My Lords, the noble Lord puts me in a difficult position: it is hard for me to say that FCO advice is not always right. Like him, I have a background in NGOs and I know that sometimes its advice is to be taken and then ignored if you believe that the balance of risk is one that you as an organisation and an individual can bear on behalf of your sacred mission, which is to provide humanitarian relief to people who otherwise would not receive it.
My Lords, how are the Government tackling threats to the safety of British charities and non-governmental organisations that are working in Russia?
My Lords, the noble Baroness asks a difficult question, and I reserve the right to come back with a supplementary answer. This has been a problem for all international NGOs working in Russia, particularly in the areas of human rights and democracy building. Many of them have seen new restraint on their action and new law that she is well aware of, all of which is making their position increasingly difficult.
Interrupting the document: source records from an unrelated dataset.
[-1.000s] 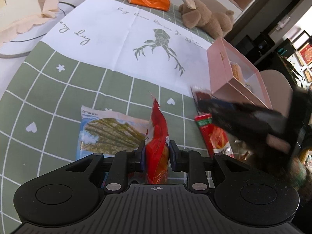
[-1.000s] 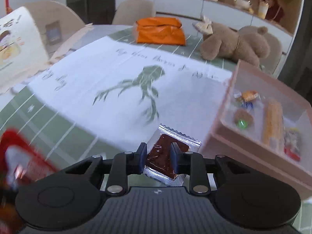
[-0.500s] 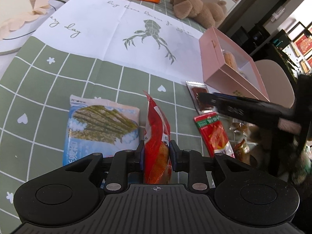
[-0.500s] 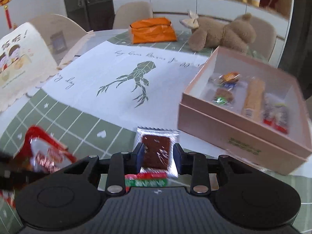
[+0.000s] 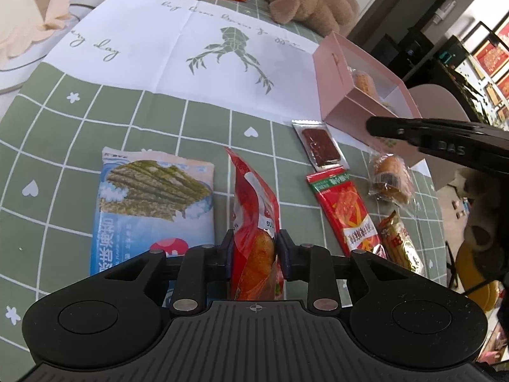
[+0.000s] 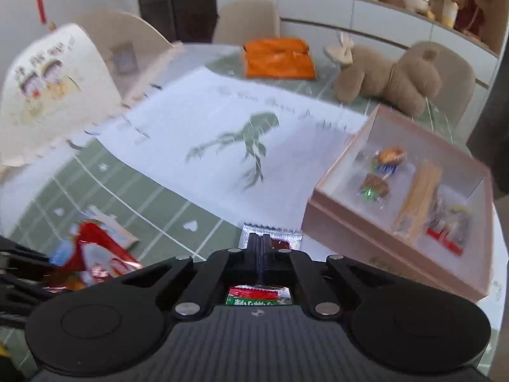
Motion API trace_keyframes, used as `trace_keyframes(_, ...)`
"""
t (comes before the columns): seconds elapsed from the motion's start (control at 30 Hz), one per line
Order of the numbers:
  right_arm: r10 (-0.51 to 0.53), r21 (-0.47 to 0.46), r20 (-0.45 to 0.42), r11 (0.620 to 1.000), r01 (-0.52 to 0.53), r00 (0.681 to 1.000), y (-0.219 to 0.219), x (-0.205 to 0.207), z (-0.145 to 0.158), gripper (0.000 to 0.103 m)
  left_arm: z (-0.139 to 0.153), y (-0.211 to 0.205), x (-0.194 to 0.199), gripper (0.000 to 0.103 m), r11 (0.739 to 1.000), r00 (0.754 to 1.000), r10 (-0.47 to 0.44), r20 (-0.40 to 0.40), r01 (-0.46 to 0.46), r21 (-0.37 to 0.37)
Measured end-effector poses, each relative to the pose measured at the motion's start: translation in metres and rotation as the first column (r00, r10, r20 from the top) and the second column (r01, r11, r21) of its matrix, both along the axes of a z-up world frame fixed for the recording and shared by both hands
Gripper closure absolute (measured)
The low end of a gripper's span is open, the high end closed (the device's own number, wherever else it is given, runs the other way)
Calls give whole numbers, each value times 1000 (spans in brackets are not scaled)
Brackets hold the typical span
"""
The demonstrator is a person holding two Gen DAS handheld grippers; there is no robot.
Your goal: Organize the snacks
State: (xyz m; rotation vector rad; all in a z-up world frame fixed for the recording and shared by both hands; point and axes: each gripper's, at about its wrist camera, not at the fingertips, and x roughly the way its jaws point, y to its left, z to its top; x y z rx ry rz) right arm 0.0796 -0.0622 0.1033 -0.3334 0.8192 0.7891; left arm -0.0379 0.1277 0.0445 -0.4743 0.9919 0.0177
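My left gripper [image 5: 254,254] has a red snack bag [image 5: 254,210] upright between its pads; the jaws are opening but still touch the bag. A blue seaweed pack [image 5: 152,203] lies flat to its left. On the cloth to the right lie a silver packet with a dark red slab [image 5: 319,145], a red and green stick packet [image 5: 343,210], a wrapped bun [image 5: 389,175] and a yellow-red packet [image 5: 400,242]. My right gripper [image 6: 260,242] is shut on nothing, above the silver packet [image 6: 270,232], beside the open pink box [image 6: 350,232] holding several snacks.
A brown plush toy [image 6: 388,76] and an orange bag [image 6: 276,59] lie at the far side of the table. A white sheet with a green drawing [image 5: 206,41] covers the middle. A picture card [image 6: 54,86] stands at the left. Chairs ring the table.
The right gripper let go of the silver packet, which now lies on the cloth, then rose and shut. The left gripper kept the red bag, its jaws slightly wider.
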Motion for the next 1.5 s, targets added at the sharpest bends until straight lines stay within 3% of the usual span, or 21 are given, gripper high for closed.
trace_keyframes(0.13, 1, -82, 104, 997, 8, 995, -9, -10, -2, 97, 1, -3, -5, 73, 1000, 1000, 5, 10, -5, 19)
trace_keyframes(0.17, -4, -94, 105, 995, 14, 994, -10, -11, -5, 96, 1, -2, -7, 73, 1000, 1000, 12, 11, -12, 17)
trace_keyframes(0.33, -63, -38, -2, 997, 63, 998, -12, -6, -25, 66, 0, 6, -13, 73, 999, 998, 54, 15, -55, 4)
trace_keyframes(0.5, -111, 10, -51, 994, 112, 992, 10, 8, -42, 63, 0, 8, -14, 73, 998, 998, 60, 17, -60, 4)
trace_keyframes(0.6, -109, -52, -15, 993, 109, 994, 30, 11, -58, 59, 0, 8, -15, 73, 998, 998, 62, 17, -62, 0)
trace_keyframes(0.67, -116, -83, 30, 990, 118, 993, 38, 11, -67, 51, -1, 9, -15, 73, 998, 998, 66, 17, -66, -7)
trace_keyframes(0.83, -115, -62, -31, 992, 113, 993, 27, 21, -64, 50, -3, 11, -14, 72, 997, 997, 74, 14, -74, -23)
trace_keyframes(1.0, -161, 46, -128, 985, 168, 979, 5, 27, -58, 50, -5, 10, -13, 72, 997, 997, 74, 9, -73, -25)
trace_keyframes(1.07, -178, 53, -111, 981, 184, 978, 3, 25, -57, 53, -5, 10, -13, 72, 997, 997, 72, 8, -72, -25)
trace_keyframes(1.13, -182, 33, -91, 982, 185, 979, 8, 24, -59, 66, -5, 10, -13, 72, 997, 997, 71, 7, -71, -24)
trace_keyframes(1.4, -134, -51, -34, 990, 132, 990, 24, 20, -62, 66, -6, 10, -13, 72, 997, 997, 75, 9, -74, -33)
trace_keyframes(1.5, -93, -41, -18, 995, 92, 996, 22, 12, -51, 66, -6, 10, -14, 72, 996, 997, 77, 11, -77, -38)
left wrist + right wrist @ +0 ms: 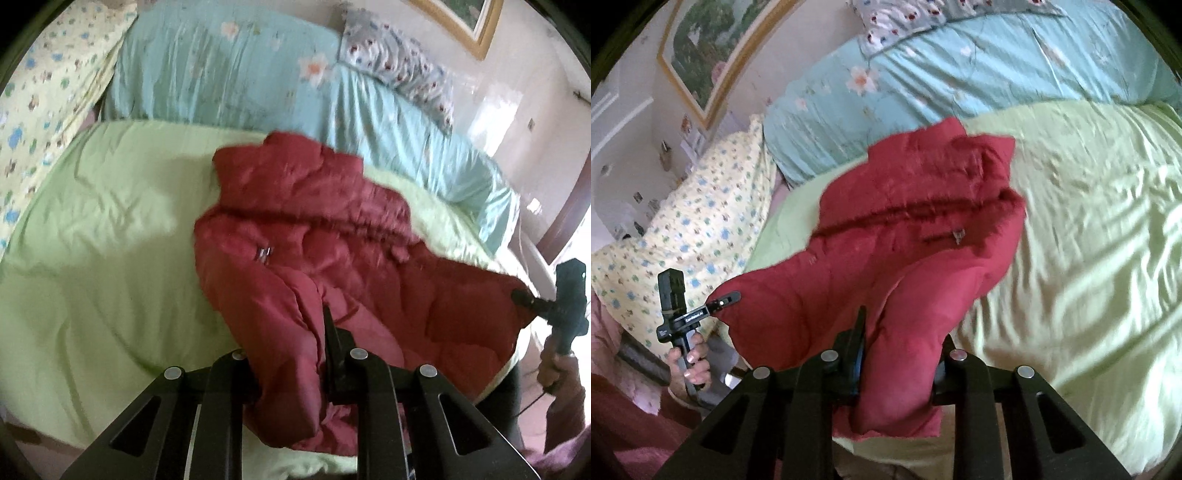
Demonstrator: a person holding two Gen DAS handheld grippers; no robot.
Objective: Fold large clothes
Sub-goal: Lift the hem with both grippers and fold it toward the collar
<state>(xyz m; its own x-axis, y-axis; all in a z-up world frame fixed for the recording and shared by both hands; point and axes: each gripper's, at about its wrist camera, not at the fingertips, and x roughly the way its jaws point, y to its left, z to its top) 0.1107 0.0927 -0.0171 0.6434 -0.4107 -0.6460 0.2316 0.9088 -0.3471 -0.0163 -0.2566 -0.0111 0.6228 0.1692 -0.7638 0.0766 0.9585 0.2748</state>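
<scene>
Jacket (pixel 325 236), dark red, quilted and padded, lies across a pale green quilt (pixel 92 236) on the bed, collar end away from the cameras, near hem raised off the bedding
Behind the green quilt: a light blue floral quilt (pixel 229 70) bunched along the far side, a yellow printed pillow (pixel 40 92) beside it, a framed picture (pixel 701 48) on the wall

Left gripper (pixel 291 365) – jaws closed on a bunched fold of the jacket hem; red cloth fills the gap between the fingers
Right gripper (pixel 897 365) – likewise clamped on a thick wad of hem at the other corner; in the left wrist view its tips pinch the jacket's far corner, a hand (pixel 557 365) on the handle
Small metal zip pull (pixel 264 254) shows on the chest panel

Handling judgement: soft, bulky, fairly light for its size; shell looks smooth and probably slippery, padding springy, so a fold may try to puff open. Thin pinches could slide off – a deep bite over the seamed hem corners, as held now, looks the safest hold. Hem appears ready to carry toward the collar
</scene>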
We, like they, are fighting to preserve freedoms in Russia, particularly the freedom for international and Russian civil society to operate openly and to contribute to the political debate in that country.
My Lords, I was chairman of an NGO that had to pull out of one of the Latin American countries during an absolute crisis, when people were not safe at all. Will any thought be given at the meeting in Tripoli to whether it is possible that some kind of identification could be provided for NGO workers? It is accepted worldwide that a person wearing the red cross should be safe, although they are not always safe. Is equivalent thought being applied to something that would be acceptable for humanitarian NGOs?
My Lords, the noble Baroness is aware, and has implied in her question, that the red cross and, indeed, the blue flag and helmets of the United Nations, have increasingly—sadly—in recent years made them targets rather than protecting them. There is no doubt that when attacks on NGO workers occur, increasingly it is because people know perfectly well that they are humanitarian workers, and that, sadly in the modern world, has made them a political target rather than something to be protected because of their neutrality.